A single number is all that's needed: how many lines in the data contain the string "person".

> Data below:
┏━━

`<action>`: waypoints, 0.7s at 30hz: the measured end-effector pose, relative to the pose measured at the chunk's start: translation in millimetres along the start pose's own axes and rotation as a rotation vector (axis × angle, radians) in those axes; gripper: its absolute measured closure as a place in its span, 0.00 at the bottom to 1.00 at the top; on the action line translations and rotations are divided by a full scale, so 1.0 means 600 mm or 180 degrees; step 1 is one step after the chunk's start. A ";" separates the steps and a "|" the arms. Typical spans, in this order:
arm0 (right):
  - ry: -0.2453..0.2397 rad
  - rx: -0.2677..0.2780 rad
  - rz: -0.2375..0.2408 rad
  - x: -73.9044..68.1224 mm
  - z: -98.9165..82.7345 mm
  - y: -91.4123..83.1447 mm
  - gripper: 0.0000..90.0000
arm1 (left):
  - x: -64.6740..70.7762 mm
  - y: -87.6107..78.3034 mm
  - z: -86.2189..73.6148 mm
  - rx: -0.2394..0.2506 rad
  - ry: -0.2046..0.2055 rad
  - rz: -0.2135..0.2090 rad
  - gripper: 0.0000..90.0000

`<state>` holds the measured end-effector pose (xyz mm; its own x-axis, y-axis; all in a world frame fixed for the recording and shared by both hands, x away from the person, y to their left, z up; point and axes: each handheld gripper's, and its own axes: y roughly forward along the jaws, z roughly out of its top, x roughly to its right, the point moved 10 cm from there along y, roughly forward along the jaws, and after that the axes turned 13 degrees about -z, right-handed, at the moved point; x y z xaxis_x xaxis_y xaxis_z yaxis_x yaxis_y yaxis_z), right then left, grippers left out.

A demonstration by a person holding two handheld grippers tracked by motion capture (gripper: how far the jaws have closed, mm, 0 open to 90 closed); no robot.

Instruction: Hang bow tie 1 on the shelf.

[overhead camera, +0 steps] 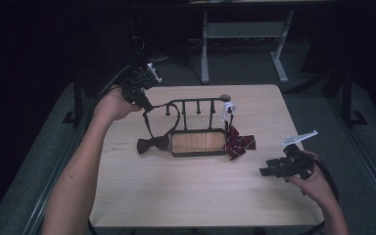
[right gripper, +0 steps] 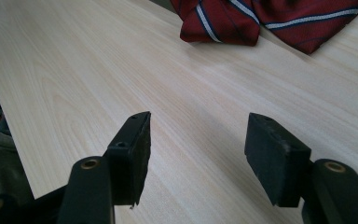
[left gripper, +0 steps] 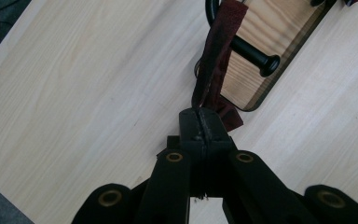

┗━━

> Response to this task: 2